Адвокат революции | страница 41
Муравьев перевел взгляд на скамью подсудимых:
— Из совокупности свидетельских показаний выясняется знакомство Александрова, поставившего собственную лошадь своему дяде Дмитриеву, с ветеринарным фельдшером Суминым, купившим лошадь по просьбе некоего Петра. Также установлено незнакомство Жданова с Суминым до октября прошлого года, когда Сумин стал ходить к Жданову под видом родственника одного из его подзащитных, и, наконец, знакомство Сумина с этим самым Петром, с которым они даже жили одно время вместе на съемной квартире. Таким образом, цепь всех этих людских отношений легко замыкается помимо присяжного поверенного Жданова. Он совершенно посторонний этому кружку лиц. У него они бывали только как клиенты либо как родственники клиентов. А вот Сумину, человеку уже скомпрометированному в политическом отношении, не оставалось иного спасения после ареста, как объявить пресловутую лошадь партийной…
Над скамьями, которые занимала публика, прокатился негромкий, но вполне выразительный смех. Конвой и приставы немного оживились, однако председательствующий, сурово сдвинув брови и покачав головой, не посчитал необходимым призывать кого-либо к порядку или удалять из зала. Подсудимые же явно получали удовольствие от унизительного положения, в котором пребывал сейчас товарищ прокурора. — Вот почему Сумин, действуя по указке провокатора Александрова и из вполне понятного чувства самосохранения, в первом своем показании, взятом обратно еще на предварительном следствии, ложно оговорил Жданова. И это он сам, уличенный несколькими свидетельницами, признал и на суде…

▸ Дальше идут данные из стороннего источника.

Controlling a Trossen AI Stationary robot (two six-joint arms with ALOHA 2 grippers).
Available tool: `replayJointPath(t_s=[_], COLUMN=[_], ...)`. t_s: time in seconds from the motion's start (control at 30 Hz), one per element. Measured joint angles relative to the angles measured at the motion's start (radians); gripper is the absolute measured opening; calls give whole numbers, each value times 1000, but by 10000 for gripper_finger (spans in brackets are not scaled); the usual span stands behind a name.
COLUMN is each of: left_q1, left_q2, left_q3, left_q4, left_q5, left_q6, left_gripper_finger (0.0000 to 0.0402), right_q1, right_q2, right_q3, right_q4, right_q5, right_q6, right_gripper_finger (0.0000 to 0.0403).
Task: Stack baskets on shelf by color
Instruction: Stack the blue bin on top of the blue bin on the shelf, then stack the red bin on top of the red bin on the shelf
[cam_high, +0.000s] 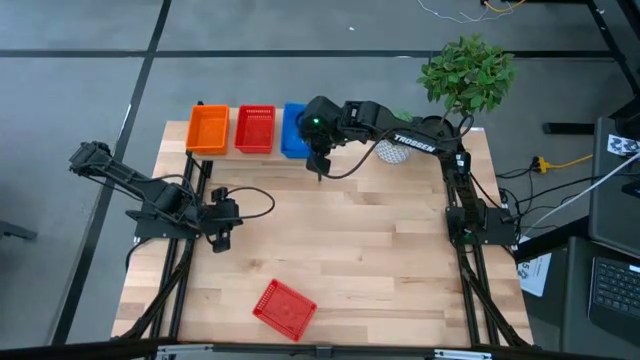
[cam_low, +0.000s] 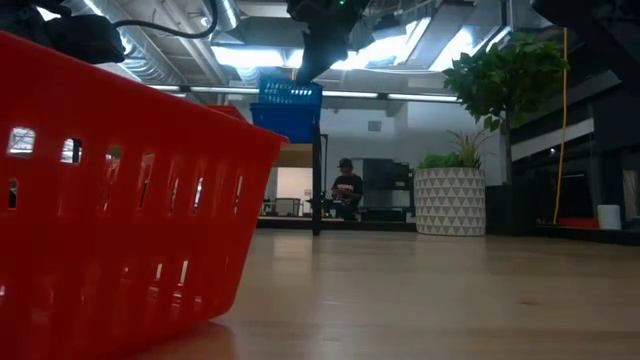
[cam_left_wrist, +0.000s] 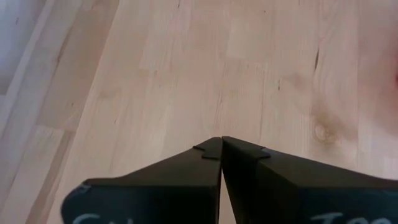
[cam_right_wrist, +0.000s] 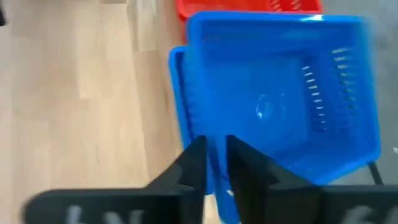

Далее защитник красиво и убедительно расписал картину нравственных мучений, которые испытал присяжный поверенный Жданов, когда ему предъявлено было обвинение в пособничестве разбою:
— Как вы помните, жена подсудимого, сама истерзанная бедою, разразившеюся над ее мужем, передала суду душевное состояние Жданова в первое время ареста. Он запрещает ей бывать где бы то ни было, велит взять детей из гимназии. «Пусть обвинят в чем угодно, только не в этом», — говорит он ей на одном из свиданий. Быть привлеченным по обвинению в любом политическом, а не в уголовном преступлении кажется ему недосягаемой мечтой. Лишь бы сбросить скорее арестантский халат и стать в привилегированное положение арестованного за политическое преступление!
— Однако дожили, — не удержавшись, прошептал старик, сидящий в зале.
— То ли еще будет, погодите… — вздохнул его сосед.